- **THE PROBLEM**:
In the listing below, locate the lines bearing the word "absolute". Copy every one of them.

- **PROVIDED MATERIAL**:
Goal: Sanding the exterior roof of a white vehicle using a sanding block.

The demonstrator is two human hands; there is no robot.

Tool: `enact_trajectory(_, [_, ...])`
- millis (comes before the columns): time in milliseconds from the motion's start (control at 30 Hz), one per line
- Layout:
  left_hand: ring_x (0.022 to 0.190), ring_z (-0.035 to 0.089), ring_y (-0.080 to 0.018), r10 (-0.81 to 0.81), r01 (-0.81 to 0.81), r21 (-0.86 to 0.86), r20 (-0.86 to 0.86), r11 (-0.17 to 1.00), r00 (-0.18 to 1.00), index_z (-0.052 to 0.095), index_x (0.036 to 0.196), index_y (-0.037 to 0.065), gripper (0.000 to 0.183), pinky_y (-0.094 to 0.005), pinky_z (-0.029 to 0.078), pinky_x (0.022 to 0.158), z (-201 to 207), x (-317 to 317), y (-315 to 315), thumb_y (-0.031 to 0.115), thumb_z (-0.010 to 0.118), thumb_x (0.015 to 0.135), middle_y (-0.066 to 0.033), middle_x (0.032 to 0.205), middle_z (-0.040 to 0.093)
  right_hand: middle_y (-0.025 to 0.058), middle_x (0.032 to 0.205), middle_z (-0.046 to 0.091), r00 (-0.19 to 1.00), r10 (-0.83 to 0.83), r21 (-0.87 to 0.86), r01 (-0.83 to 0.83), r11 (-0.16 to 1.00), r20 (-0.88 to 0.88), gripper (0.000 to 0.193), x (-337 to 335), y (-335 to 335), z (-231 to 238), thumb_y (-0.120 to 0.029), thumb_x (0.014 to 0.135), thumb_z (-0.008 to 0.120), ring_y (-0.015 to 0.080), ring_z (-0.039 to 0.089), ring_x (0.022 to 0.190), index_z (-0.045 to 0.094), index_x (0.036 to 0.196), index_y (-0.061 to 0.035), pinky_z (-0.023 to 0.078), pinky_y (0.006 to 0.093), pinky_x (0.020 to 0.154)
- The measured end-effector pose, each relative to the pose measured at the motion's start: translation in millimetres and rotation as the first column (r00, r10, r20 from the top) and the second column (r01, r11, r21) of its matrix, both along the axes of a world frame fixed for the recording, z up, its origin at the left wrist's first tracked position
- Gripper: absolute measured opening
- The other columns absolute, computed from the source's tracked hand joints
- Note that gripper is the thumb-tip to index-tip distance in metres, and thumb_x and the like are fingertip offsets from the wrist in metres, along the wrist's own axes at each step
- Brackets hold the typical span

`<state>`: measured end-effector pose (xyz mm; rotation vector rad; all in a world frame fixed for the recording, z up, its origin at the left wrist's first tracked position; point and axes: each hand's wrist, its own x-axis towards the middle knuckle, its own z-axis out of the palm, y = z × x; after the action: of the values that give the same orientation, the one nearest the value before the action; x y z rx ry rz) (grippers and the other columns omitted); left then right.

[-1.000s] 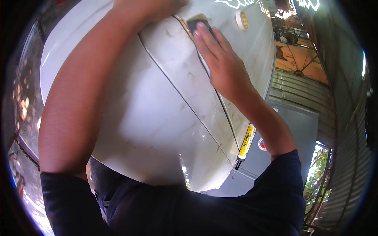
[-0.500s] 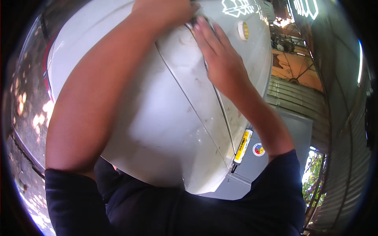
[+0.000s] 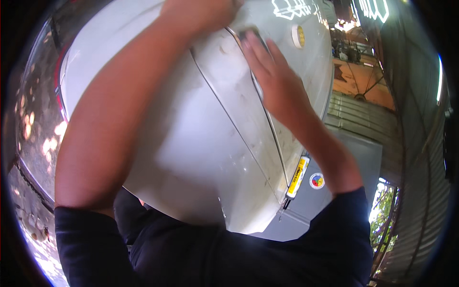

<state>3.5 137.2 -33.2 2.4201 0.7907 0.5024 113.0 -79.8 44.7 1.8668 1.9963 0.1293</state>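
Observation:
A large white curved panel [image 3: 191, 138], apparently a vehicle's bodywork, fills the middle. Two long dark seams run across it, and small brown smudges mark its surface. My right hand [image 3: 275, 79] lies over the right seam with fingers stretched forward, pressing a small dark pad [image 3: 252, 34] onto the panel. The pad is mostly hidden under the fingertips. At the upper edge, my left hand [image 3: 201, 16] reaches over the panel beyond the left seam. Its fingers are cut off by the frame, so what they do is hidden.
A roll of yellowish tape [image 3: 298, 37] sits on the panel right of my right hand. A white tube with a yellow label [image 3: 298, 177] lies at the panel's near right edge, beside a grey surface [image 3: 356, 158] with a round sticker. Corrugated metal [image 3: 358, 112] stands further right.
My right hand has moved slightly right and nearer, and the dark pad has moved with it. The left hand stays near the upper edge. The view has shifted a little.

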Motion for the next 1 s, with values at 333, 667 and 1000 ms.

- **RESPONSE**:
- Gripper: absolute measured opening
- The other columns absolute, computed from the source's tracked hand joints

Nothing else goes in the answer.